And we have another suggestion: since Horne fired the entire 10-member board, the same board that initiated these home care cuts, we ask the cuts be reversed. Make them null and void. Because obviously the board wasn’t doing their job.


If they can’t make them null and void, perhaps they could revise them. After all, there’s $3.2 million which could be put to very good use.

Tuesday, 11 June 2013

"They're my second family" — health care aide


Genita Bailey has worked as a personal care aide for Creekside Support Services in the Mill Creek area in Edmonton for the past 12 years. But it’s more than a job to her: it’s like a second family. Genita says she has worked in nursing homes and hospitals before, but there’s something different at Creekside. “I really feel close to the people I work with,” she says. “I know them on a very personal basis and if they’re having a few challenges, I pray with them and try to help.”

CSS was in danger of losing their contract from Alberta Health Services. However, AHS reversed their decision last week, meaning Genita and the other staff kept their jobs.  “We’re a team here,” Genita says. “If someone needs some help we ask other people to help us. I just don’t do personal care — I get to cook for people and help them with meals. I really enjoy that.”
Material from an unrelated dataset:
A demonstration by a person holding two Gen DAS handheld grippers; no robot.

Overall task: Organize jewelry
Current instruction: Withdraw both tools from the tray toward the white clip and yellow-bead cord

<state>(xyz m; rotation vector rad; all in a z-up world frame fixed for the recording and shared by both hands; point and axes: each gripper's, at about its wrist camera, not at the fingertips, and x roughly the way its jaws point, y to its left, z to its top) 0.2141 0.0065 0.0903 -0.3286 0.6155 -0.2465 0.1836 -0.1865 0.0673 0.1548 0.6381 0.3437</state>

Personal care aides are a very special breed of people. Not everyone can perform what they do with ease and dignity. Genita is one of them. She loves her job for many reasons but here’s the biggest: “My daughter is sick and I can’t be around hospitals because of infections I might pass on to her. But I can work here, and help people — and not worry about passing an infection to my daughter.”

Monday, 10 June 2013

Guest blogger Vivian Ross: What will happen to me?


Vivian Ross:


I have ALS and require total physical assistance. These supports enable me to remain in the community as a full participant, something that would not be possible in extended care. Our Creekside staff are wonderful caregivers who respect us and don't view us as patients.

The news about this redistribution of contractors is absolutely terrifying. I have been left out in the dark of the decision-making process and am very fearful. What will happen to me? These imposed changes to our care will not merely result in the replacement of one PCA for another, but will also lead to a restrictive, dehumanizing, lifestyle change.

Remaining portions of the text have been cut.